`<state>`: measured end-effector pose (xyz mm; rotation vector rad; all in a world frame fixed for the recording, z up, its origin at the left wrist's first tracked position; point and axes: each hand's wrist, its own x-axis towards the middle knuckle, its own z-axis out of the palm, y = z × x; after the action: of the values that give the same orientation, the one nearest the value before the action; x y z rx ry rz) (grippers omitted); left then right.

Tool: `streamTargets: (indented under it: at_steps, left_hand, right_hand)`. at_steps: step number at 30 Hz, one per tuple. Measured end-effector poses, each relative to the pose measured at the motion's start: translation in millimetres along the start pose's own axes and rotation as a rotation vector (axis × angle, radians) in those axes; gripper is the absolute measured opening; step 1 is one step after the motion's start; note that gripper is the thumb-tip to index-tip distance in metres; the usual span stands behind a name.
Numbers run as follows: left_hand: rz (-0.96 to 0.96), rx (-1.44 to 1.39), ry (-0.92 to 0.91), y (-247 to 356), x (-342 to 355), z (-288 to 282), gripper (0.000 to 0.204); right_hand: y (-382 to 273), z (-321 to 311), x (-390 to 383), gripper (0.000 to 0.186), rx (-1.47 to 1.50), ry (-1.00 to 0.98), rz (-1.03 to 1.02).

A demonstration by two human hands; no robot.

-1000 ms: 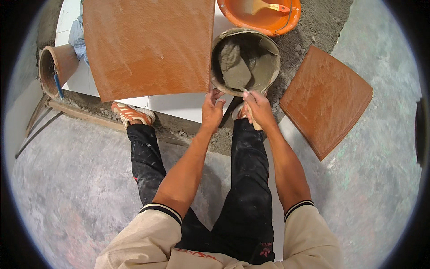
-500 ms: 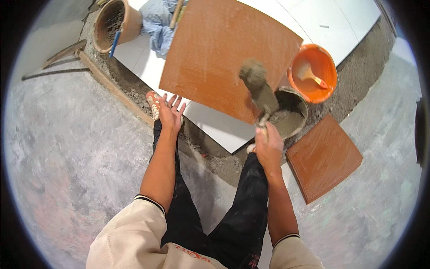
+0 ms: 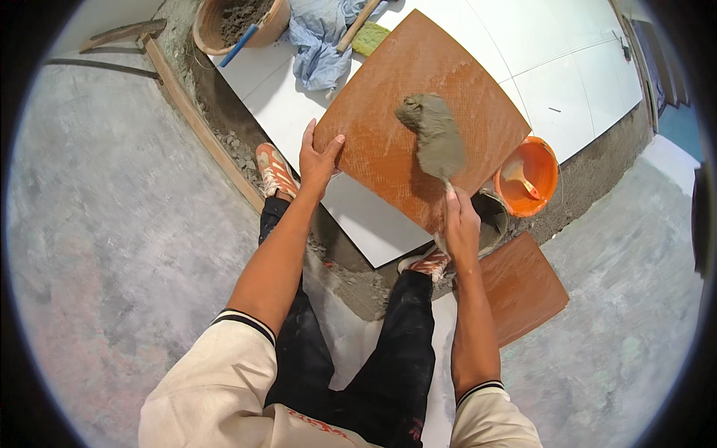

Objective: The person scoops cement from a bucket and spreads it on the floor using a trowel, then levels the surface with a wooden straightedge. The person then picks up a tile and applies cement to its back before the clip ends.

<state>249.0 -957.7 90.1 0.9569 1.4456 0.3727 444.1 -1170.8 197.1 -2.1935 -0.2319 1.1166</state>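
My right hand (image 3: 461,224) is closed round the handle of a trowel (image 3: 450,184) loaded with wet grey mortar (image 3: 435,133). The trowel hangs over a large square reddish-brown tile (image 3: 373,97), textured side up; whether the mortar touches it I cannot tell. At the tile's left corner, my left hand (image 3: 318,163) grips the edge, thumb on the upper side and some fingers out of sight. Beside my right hand, partly behind it and under the tile, stands a dark bucket of mortar (image 3: 493,221).
White tiles (image 3: 575,67) cover the far floor. An orange bucket (image 3: 554,175) holds a paintbrush (image 3: 523,179). More brown tiles (image 3: 523,287) lie at the right. A tan bucket (image 3: 280,22), a blue cloth (image 3: 317,52), a green sponge (image 3: 369,39) and a wooden strip (image 3: 202,123) are at the left.
My left hand has gone from spread fingers to holding the tile's edge. My right hand has moved forward with the loaded trowel. The whole view has shifted, and the tile appears turned.
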Motion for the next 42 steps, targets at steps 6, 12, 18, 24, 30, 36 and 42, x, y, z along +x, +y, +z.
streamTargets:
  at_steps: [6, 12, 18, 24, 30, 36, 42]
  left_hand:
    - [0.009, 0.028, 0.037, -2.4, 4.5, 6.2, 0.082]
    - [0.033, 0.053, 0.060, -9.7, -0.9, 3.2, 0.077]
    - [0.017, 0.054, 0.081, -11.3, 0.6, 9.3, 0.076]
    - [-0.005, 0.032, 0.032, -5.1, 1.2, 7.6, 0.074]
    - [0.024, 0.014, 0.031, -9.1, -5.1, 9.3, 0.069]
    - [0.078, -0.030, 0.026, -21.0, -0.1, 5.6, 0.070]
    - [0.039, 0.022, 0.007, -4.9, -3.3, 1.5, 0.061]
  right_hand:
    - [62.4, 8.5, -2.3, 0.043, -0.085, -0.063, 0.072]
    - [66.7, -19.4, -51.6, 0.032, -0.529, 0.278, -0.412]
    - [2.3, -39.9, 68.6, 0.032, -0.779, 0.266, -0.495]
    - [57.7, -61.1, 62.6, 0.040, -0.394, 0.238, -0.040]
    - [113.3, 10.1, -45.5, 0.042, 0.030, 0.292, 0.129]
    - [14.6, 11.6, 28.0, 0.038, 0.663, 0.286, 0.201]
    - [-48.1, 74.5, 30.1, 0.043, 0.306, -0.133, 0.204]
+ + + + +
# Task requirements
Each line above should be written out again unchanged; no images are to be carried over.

# Answer to the exercise
`<state>`: measured end-effector pose (xyz mm; rotation vector rad; all in a world frame fixed for the recording, z up, its origin at the left wrist's first tracked position; point and axes: each hand's wrist, its own x-axis towards the middle knuckle, its own z-axis out of the palm, y = z × x; after the action: of the values that give the same orientation, the one nearest the value before the action; x y z rx ry rz) (grippers omitted); left then right.

Tool: `streamTargets: (indented under it: at_steps, left_hand, right_hand)`. at_steps: step number at 30 Hz, one per tuple. Measured end-effector poses, each relative to the pose measured at the motion's start: translation in millimetres along the start pose's own axes and rotation as a rotation vector (axis × angle, radians) in those axes; gripper is the absolute measured opening; step 1 is one step after the motion's start; note that gripper is the thumb-tip to index-tip distance in metres; the usual span stands behind a name.
Numbers run as follows: left_hand: rz (-0.96 to 0.96), rx (-1.44 to 1.39), ry (-0.92 to 0.91), y (-247 to 356), x (-342 to 355), z (-288 to 282), gripper (0.000 to 0.204); right_hand: y (-382 to 273), z (-321 to 311), x (-390 to 383), gripper (0.000 to 0.186), rx (-1.47 to 1.50), ry (-1.00 to 0.98), rz (-1.03 to 1.02).

A demonstration by two human hands; no robot.

-1000 ms: 
-500 ms: 
+0 ms: 

Objective: The person scoops cement from a bucket and spreads it on the floor using a trowel, then levels the surface with a wooden straightedge. The person then picks up a tile and applies cement to its back before the clip ends.

<state>249.0 -957.7 90.1 0.9569 1.4456 0.3727 444.1 -1170.8 197.1 -2.1935 -0.2319 1.1166</state>
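My right hand (image 3: 461,224) is closed round the handle of a trowel (image 3: 450,184) loaded with wet grey mortar (image 3: 435,133). The trowel hangs over a large square reddish-brown tile (image 3: 373,97), textured side up; whether the mortar touches it I cannot tell. At the tile's left corner, my left hand (image 3: 318,163) grips the edge, thumb on the upper side and some fingers out of sight. Beside my right hand, partly behind it and under the tile, stands a dark bucket of mortar (image 3: 493,221).
White tiles (image 3: 575,67) cover the far floor. An orange bucket (image 3: 554,175) holds a paintbrush (image 3: 523,179). More brown tiles (image 3: 523,287) lie at the right. A tan bucket (image 3: 280,22), a blue cloth (image 3: 317,52), a green sponge (image 3: 369,39) and a wooden strip (image 3: 202,123) are at the left.
My left hand has gone from spread fingers to holding the tile's edge. My right hand has moved forward with the loaded trowel. The whole view has shifted, and the tile appears turned.
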Motion for the next 42 steps, targets at steps 6, 12, 18, 24, 30, 36 and 42, x, y, z along +x, +y, +z.
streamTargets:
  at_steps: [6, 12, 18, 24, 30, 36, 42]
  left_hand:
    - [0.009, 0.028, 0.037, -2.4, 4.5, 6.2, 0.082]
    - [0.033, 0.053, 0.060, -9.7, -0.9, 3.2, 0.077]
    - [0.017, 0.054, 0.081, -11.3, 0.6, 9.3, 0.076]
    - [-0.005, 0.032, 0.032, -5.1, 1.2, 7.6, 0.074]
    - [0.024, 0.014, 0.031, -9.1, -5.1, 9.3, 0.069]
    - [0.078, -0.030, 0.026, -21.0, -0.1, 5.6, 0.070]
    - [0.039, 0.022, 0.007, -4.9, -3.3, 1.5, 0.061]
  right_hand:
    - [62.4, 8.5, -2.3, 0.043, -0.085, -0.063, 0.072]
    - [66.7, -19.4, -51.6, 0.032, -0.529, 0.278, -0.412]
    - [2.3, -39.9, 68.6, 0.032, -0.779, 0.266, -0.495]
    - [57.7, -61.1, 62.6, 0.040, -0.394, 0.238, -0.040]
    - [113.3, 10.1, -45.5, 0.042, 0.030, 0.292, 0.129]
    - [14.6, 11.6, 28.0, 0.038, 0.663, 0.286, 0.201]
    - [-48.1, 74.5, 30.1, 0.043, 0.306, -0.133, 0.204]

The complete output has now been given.